What reason do you think is not possible for arhants the non-clinging to the body-suffering as they can do with mental-suffering?

According the Suttas, the eradication of clinging causes the end of a basis to sustain pain feeling and then body-dukkha:

"I have said, Ananda, that pleasure & pain are dependently co-arisen. Dependent on what? Dependent on contact. One speaking in this way would be speaking in line with what I have said, would not be misrepresenting me with what is unfactual, and would be answering in line with the Dhamma so that no one whose thinking is in line with the Dhamma would have grounds for criticism.

"Whatever brahmans & contemplatives, teachers of kamma, who declare that pleasure & pain are self-made, even that is dependent on contact. Whatever brahmans & contemplatives, teachers of kamma, who declare that pleasure & pain are other-made… self-made & other-made… neither self-made nor other-made, but arise spontaneously, even that is dependent on contact.
[…]

"From ignorance as a requisite condition, then either of one’s own accord one fabricates bodily fabrication on account of which that pleasure & pain arise internally, or because of others one fabricates bodily fabrication on account of which that pleasure & pain arise internally. Either alert one fabricates bodily fabrication on account of which that pleasure & pain arise internally, or unalert one fabricates bodily fabrication on account of which that pleasure & pain arise internally. (Similarly with verbal & intellectual fabrications.)

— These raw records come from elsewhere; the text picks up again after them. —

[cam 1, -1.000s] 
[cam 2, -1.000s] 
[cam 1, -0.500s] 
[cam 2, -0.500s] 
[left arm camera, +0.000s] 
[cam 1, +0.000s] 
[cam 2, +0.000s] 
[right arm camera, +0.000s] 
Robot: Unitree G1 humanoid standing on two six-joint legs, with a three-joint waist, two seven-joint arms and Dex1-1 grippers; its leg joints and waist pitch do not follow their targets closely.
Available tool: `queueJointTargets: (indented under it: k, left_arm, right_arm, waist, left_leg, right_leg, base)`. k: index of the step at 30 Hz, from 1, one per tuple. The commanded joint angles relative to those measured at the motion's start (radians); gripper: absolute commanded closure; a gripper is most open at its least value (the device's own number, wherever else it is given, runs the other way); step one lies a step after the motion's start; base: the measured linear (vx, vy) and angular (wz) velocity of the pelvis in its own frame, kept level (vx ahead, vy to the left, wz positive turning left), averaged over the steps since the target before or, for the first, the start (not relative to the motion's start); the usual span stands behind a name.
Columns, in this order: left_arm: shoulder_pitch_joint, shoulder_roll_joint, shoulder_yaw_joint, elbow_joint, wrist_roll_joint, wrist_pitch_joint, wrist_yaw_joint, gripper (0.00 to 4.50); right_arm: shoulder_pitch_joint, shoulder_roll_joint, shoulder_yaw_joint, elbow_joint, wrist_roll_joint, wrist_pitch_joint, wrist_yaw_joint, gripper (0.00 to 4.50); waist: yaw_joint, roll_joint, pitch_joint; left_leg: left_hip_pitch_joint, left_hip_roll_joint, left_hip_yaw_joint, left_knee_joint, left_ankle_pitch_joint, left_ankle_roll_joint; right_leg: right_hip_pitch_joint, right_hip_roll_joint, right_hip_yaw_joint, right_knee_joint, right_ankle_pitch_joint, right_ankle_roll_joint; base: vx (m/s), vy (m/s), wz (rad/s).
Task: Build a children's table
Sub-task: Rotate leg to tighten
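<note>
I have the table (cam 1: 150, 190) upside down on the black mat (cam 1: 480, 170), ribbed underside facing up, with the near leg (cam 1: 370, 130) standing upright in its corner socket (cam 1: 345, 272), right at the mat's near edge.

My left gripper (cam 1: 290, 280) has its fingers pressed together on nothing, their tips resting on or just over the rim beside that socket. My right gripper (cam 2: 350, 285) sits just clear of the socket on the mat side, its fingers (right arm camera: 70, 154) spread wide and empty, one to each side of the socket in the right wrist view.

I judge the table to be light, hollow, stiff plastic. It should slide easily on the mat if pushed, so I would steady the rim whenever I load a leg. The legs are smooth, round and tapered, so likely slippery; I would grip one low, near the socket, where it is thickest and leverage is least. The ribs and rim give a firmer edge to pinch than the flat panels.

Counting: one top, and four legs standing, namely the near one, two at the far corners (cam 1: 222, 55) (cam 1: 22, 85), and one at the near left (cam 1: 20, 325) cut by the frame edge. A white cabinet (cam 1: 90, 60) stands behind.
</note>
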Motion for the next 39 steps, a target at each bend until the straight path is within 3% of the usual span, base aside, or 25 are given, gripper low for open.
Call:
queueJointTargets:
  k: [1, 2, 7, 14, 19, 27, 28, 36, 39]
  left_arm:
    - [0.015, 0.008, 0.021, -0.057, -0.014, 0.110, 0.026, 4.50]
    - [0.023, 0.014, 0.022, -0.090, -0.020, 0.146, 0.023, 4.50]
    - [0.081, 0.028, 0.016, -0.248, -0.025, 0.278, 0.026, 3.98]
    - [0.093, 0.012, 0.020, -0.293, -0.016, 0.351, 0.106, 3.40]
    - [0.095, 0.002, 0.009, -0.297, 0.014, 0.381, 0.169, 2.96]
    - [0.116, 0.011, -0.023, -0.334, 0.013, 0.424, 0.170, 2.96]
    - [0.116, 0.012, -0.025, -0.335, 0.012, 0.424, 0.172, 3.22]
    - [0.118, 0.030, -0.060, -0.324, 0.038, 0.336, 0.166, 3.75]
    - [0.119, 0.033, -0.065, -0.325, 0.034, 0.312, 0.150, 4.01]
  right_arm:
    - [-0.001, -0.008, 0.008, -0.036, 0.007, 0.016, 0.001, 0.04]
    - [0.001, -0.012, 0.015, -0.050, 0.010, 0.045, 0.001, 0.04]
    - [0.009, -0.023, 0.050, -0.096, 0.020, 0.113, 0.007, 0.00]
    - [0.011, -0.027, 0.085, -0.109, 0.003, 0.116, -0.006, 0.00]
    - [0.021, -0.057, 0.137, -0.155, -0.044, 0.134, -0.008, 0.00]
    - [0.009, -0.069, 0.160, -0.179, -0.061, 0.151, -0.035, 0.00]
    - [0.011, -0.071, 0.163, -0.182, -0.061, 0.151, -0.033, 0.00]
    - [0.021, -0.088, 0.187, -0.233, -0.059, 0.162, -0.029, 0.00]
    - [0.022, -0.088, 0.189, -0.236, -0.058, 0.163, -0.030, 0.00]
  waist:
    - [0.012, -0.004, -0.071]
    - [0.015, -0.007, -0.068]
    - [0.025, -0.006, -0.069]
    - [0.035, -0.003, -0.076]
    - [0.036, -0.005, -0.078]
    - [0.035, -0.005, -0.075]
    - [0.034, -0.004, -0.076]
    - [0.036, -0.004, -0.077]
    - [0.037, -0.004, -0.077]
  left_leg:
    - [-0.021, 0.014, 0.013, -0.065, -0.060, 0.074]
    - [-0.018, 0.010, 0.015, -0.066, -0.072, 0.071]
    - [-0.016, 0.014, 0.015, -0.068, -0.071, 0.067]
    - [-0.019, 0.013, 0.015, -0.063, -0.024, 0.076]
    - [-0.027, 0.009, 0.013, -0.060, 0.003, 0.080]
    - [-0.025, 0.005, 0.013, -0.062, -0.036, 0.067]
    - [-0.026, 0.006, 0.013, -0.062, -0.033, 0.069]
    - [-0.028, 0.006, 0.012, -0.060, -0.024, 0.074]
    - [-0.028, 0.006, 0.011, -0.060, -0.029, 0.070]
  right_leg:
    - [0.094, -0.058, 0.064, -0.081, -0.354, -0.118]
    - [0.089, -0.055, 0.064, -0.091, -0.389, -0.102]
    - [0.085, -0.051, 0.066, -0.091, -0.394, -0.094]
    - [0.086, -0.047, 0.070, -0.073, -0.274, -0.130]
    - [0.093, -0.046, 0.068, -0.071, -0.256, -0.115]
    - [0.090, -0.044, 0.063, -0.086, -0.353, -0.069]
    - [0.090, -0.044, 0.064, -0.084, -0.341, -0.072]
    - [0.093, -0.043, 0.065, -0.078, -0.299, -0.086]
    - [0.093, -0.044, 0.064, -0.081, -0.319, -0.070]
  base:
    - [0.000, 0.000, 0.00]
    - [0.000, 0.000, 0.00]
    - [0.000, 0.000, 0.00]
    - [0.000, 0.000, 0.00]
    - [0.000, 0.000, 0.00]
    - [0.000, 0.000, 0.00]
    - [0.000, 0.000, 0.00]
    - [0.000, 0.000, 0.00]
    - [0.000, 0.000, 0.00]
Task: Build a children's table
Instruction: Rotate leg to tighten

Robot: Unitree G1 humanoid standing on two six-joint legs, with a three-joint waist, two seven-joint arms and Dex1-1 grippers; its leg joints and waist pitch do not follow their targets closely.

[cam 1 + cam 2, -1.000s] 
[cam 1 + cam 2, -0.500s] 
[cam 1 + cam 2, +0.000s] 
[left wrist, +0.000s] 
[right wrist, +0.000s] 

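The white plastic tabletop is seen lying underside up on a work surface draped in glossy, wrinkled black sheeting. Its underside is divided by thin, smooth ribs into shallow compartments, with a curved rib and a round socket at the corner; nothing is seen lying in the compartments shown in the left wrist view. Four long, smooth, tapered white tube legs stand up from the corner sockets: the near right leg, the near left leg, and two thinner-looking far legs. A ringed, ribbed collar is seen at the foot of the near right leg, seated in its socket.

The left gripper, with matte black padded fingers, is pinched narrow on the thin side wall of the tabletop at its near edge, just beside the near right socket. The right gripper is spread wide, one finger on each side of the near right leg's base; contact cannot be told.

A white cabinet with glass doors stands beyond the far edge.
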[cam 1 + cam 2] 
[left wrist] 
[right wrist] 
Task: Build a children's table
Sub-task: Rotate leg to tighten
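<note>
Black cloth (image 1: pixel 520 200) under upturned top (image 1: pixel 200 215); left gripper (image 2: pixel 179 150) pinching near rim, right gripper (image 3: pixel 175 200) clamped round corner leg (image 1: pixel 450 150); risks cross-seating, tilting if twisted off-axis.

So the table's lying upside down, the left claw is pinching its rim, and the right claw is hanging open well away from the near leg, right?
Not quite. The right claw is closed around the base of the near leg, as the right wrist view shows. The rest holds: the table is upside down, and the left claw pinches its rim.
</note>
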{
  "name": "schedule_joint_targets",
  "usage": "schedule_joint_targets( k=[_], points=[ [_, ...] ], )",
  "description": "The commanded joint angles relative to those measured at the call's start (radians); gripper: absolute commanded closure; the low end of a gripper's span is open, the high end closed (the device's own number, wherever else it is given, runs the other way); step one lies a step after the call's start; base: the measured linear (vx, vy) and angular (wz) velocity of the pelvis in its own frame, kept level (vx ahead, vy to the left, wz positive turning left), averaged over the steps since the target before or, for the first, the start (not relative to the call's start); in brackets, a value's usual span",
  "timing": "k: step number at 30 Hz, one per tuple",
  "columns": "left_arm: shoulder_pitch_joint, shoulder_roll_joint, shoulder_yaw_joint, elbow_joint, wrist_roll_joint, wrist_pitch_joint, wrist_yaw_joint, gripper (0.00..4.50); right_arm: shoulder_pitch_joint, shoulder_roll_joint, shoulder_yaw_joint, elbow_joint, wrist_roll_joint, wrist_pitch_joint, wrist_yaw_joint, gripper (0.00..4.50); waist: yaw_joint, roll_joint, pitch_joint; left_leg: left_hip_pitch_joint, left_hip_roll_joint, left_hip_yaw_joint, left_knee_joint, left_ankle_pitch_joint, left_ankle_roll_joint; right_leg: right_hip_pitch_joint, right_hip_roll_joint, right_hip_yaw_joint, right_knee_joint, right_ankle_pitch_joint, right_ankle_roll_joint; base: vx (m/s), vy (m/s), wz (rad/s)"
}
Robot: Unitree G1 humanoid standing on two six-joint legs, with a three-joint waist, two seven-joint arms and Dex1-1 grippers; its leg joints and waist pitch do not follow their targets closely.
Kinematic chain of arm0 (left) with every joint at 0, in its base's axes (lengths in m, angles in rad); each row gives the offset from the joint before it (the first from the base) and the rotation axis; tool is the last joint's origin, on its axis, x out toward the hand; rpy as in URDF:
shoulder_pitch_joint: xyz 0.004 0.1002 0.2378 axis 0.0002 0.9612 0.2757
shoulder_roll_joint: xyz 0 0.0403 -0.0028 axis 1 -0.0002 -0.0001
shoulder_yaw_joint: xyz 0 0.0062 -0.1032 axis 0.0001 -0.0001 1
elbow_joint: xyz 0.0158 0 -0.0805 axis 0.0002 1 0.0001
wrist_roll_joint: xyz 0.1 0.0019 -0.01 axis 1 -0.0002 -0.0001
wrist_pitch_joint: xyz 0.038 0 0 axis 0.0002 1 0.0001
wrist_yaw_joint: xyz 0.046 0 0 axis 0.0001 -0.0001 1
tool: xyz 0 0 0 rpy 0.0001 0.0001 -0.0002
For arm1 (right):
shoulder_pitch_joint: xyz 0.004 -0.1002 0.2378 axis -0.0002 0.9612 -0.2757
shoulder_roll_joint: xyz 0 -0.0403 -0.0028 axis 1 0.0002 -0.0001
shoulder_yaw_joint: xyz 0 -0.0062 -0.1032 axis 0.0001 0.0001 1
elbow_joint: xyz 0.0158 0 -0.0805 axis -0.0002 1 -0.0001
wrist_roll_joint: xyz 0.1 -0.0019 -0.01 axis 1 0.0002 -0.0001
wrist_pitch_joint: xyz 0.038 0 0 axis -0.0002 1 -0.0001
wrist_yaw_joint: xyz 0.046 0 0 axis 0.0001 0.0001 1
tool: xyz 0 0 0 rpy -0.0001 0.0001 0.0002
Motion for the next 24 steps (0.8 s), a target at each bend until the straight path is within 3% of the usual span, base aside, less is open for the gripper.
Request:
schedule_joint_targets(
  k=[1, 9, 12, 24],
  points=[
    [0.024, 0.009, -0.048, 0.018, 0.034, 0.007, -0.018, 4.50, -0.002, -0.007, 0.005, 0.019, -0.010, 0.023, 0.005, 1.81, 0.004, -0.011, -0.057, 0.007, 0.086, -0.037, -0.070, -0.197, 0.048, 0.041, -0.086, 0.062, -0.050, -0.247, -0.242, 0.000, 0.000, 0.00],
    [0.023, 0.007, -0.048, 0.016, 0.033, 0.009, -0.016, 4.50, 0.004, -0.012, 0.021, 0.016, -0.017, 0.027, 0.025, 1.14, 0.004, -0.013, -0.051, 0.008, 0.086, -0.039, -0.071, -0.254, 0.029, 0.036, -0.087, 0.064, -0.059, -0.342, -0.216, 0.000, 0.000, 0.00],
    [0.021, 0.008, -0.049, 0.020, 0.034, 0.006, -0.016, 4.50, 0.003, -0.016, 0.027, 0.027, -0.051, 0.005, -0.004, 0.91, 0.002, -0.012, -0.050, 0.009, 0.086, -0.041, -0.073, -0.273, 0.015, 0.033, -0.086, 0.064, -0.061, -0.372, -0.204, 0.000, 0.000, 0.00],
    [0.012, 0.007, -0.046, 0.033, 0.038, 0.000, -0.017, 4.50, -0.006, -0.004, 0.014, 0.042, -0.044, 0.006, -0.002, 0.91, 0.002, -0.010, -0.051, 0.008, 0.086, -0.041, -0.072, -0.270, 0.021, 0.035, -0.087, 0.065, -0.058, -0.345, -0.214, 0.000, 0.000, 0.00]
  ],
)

“Now, ignorance is bound up in these things. From the remainderless fading & cessation of that very ignorance, there no longer exists [the sense of] the body on account of which that pleasure & pain internally arise. There no longer exists the speech… the intellect on account of which that pleasure & pain internally arise. There no longer exists the field, the site, the dimension, or the issue on account of which that pleasure & pain internally arise.”

SN 12.25

"Sensing a feeling of pleasure, he senses it disjoined from it. Sensing a feeling of pain, he senses it disjoined from it. Sensing a feeling of neither-pleasure-nor-pain, he senses it disjoined from it. This is called a well-instructed disciple of the noble ones disjoined from birth, aging, & death; from sorrows, lamentations, pains, distresses, & despairs. He is disjoined, I tell you, from suffering & stress.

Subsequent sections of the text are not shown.